**THE PROBLEM:**
Below are some records. Retype exactly the lines from the one containing "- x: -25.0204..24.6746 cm" through the one containing "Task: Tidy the", both included, skipping every picture.

**Entries taken from a collection:**
---
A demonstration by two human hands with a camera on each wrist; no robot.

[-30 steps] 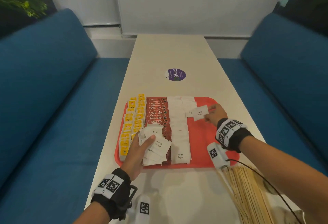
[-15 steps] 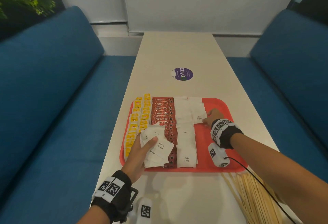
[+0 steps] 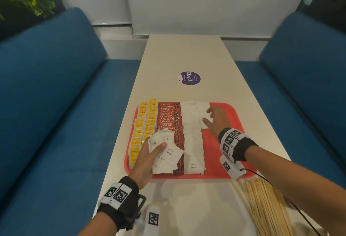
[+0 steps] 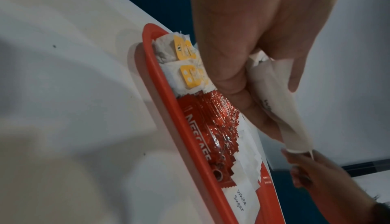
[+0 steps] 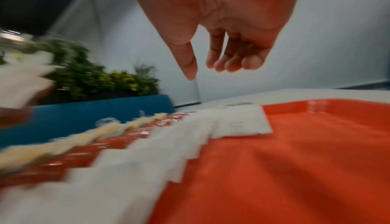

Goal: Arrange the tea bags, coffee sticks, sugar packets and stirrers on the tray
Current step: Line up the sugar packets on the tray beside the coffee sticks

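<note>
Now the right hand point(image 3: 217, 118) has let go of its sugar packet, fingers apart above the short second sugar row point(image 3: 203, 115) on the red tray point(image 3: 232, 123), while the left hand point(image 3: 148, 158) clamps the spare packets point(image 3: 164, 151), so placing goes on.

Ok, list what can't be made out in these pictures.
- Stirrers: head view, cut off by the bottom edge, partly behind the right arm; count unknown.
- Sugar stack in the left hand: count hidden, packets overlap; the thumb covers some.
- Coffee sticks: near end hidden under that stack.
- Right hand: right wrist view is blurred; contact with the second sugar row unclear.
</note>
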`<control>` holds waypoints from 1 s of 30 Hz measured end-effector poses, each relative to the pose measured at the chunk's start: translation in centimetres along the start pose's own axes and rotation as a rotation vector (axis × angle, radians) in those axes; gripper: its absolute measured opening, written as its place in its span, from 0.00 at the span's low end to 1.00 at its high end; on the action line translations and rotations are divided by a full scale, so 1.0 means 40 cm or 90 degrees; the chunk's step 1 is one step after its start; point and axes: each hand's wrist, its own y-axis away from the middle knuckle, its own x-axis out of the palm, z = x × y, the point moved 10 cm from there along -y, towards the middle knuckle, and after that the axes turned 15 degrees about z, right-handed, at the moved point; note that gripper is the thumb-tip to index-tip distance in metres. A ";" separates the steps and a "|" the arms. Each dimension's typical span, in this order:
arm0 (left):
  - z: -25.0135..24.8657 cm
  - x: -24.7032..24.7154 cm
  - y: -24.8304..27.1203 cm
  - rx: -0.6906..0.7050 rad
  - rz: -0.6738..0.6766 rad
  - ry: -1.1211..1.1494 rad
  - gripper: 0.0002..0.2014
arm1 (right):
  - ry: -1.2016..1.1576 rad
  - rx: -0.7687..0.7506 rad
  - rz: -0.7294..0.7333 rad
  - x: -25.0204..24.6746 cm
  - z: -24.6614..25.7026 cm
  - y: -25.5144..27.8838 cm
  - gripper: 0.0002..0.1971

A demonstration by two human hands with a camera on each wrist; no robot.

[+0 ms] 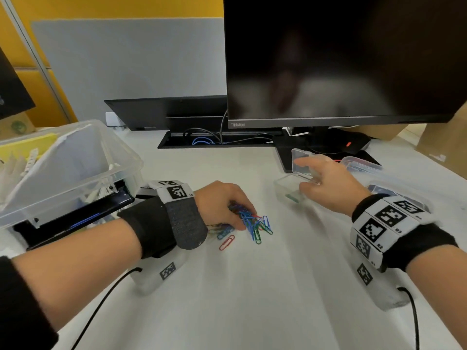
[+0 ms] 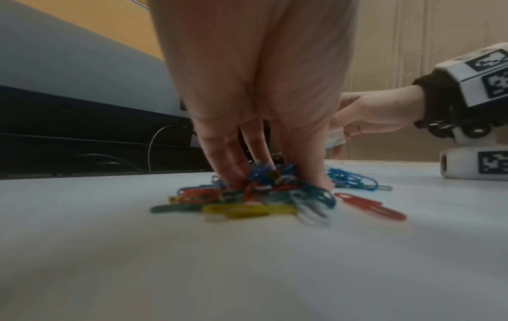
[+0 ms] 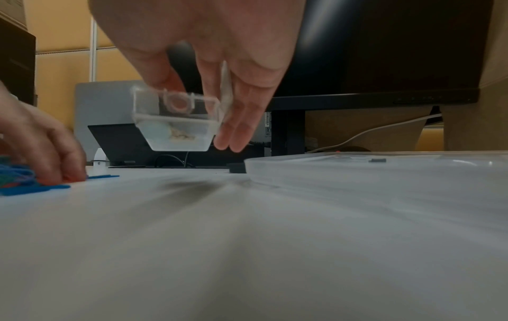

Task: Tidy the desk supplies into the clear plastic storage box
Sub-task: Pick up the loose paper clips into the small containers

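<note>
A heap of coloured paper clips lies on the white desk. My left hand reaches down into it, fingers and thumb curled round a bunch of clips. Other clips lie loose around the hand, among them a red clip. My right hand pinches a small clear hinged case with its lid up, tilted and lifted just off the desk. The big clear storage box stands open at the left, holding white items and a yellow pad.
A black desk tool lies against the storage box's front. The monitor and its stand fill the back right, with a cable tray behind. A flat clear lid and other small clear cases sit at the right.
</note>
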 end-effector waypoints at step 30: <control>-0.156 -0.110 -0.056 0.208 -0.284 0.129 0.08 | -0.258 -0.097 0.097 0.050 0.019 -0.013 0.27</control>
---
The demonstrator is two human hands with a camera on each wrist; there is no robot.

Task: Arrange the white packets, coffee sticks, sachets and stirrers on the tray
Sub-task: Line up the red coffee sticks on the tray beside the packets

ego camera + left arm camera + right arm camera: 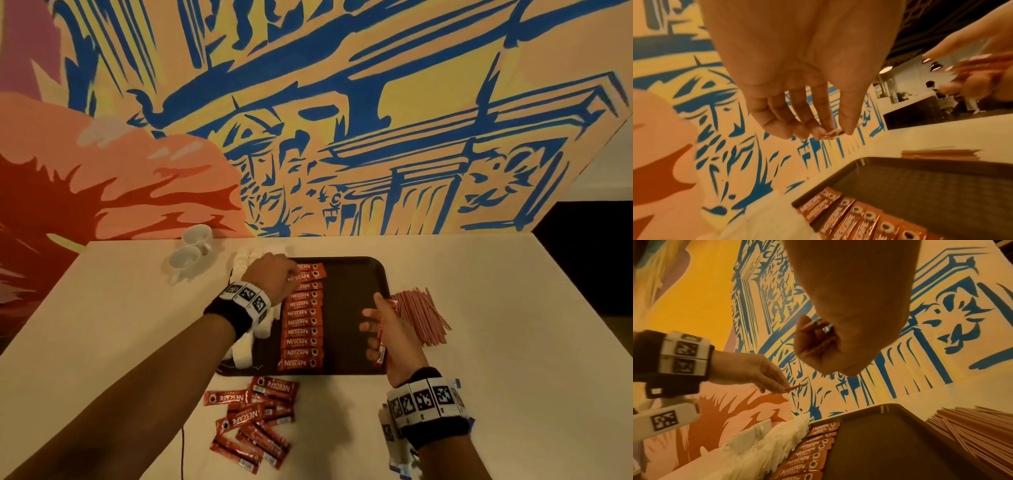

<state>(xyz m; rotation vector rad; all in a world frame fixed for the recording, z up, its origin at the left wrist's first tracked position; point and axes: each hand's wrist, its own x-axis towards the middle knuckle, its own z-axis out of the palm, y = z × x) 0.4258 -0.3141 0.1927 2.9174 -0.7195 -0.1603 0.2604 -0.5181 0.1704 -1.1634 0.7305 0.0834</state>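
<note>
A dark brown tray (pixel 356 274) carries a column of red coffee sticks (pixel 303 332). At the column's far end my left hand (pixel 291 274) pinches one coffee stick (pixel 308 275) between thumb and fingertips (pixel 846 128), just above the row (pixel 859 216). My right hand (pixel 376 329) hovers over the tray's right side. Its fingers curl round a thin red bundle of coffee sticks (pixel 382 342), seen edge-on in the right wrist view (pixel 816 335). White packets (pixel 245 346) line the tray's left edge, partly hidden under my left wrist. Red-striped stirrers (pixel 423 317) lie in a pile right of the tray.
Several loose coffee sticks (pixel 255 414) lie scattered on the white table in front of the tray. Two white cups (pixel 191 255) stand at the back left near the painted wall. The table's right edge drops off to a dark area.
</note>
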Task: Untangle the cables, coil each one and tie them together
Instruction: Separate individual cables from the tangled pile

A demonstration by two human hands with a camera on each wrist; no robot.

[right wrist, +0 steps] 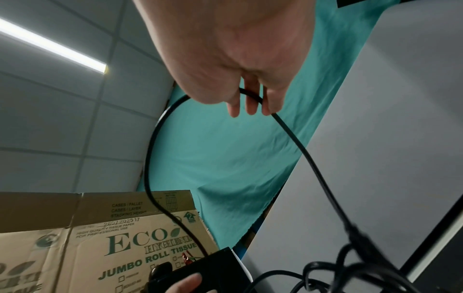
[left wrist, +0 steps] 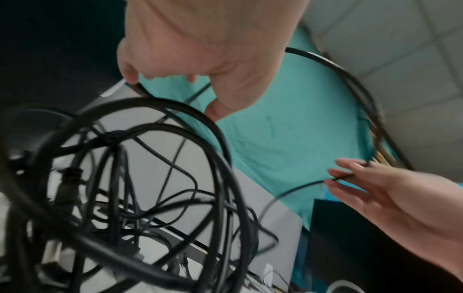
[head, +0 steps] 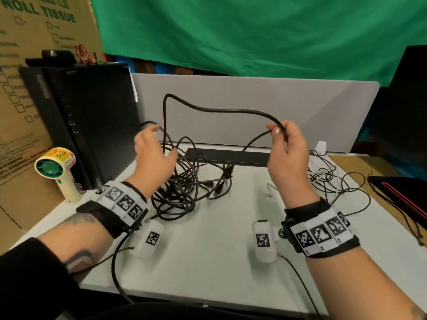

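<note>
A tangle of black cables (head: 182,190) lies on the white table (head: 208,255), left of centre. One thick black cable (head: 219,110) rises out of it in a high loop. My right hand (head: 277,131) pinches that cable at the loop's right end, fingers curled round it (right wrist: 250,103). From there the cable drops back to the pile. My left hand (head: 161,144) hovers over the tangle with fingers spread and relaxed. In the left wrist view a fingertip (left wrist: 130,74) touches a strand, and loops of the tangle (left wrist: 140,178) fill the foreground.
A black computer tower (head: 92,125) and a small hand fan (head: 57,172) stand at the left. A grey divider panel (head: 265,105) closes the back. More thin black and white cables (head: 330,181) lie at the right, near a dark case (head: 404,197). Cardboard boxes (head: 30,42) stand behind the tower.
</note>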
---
**RESPONSE:**
  - x: -25.0204..24.6746 cm
  - z: -24.6614..25.7026 cm
  - y: -25.5144..27.8838 cm
  - gripper: 0.0002..0.1971

A demonstration by two human hands with a camera on each wrist; no robot.

[+0 ms] 
[+0 ms] 
[+0 ms] 

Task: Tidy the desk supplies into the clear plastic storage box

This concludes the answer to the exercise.